SÃO PAULO (Reuters) -O dólar ensaiava queda nesta quarta-feira ante o real, que nem de perto anula os fortes ganhos da véspera, com o mercado de câmbio ainda em modo conservador em meio a temores de ameaça à credibilidade fiscal depois de propostas de despesas fora do teto de gastos.

O dólar à vista caía 0,22%, a 5,5834 reais, às 9h30 (de Brasília), e já chegou a zerar a queda.

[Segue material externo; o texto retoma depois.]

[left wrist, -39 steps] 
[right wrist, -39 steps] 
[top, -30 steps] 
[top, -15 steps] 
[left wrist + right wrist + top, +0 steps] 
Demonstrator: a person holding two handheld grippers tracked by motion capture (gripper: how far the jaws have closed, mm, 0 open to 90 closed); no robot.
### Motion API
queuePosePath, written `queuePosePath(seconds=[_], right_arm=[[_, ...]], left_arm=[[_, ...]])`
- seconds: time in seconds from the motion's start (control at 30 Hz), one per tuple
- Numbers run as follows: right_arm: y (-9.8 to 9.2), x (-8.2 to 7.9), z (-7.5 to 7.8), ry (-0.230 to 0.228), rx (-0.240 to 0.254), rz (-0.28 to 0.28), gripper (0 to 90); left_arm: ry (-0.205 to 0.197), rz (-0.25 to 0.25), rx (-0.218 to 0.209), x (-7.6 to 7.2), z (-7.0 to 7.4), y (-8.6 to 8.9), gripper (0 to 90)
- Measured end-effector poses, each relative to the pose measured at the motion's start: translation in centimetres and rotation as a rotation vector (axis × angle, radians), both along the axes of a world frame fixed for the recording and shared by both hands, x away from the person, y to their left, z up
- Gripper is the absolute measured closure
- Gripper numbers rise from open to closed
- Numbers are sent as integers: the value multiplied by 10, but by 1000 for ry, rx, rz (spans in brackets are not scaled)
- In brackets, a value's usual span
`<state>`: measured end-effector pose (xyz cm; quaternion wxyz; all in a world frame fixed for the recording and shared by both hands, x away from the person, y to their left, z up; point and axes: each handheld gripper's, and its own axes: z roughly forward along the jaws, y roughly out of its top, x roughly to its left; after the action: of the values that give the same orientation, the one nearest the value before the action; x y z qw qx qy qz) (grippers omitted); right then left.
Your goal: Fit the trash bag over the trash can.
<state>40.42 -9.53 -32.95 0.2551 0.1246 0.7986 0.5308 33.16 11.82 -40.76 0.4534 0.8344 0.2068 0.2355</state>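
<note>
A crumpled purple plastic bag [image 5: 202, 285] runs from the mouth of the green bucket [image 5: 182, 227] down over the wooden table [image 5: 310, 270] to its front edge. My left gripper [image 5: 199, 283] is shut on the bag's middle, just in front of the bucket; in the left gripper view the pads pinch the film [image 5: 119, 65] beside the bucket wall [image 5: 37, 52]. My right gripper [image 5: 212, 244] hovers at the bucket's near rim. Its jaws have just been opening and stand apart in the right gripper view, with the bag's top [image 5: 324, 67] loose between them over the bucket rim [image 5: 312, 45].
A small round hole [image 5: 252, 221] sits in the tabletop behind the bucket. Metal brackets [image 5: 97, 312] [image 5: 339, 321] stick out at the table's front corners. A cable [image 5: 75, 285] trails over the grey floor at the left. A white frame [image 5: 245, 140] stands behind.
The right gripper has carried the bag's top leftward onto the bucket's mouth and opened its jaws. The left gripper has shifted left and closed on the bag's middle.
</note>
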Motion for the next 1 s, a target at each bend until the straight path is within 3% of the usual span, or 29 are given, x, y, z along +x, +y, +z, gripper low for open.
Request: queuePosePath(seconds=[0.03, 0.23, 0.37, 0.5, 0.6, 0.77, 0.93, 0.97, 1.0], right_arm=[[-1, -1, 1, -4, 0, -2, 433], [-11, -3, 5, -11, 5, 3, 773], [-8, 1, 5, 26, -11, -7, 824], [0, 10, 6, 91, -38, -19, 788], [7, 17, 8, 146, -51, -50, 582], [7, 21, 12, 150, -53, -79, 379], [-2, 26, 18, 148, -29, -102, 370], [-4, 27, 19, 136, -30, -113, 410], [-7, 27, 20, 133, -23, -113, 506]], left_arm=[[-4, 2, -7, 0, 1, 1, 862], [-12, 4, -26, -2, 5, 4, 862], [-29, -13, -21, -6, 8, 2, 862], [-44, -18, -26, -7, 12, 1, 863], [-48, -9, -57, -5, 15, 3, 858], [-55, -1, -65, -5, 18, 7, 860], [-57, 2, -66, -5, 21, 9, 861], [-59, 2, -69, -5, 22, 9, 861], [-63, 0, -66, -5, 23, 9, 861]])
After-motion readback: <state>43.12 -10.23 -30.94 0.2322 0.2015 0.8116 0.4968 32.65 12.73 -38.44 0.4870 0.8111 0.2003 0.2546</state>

Na B3, o dólar futuro de primeiro vencimento recuava 0,12%, a 5,5915 reais, após bater 5,6040 reais.

Na terça, a cotação no mercado à vista saltou 1,35%, a 5,5956 reais, máxima de fechamento desde 15 de abril (5,6276 reais).

Os juros futuros, que dispararam mais de 50 pontos-base na véspera, subiam mais 10 pontos-base na manhã desta quarta.

O mercado segue em estado de tensão depois da liquidação dos ativos locais na véspera, quando o Ibovespa afundou mais de 3% após notícias de que o governo proporia bancar parte do novo Bolsa Família (Auxílio Brasil) com recursos fora do teto de gastos até o fim de 2022. Analistas disseram que seria a desmoralização do instrumento, visto como âncora fiscal do país.

O noticiário mais recente aponta que o Executivo poderia recorrer a um ajuste na PEC dos precatórios para viabilizar o Auxílio Brasil –a PEC pode ser votada em comissão especial nesta quarta.

Dificultando ainda mais a vida do ministro da Economia, Paulo Guedes, há quem diga que a reforma do Imposto de Renda –aposta inicial do ministro para financiar o Auxílio Brasil– não deve avançar no Senado até pelo menos o fim do governo atual.

A temperatura no mercado e em Brasília, assim, permanece elevada, tanto que o Banco Central voltará a ofertar mais 1,2 bilhão de dólares em derivativos da moeda norte-americana, depois de na véspera o real, mais uma vez, ter sido a moeda com pior desempenho do mundo.

“De fato, a despeito das altas da Selic nos últimos meses, o fiscal parece que é o principal responsável pela contínua trajetória altista do dólar frente ao real”, disse Rafael Gabriel Pacheco, da Guide Investimentos.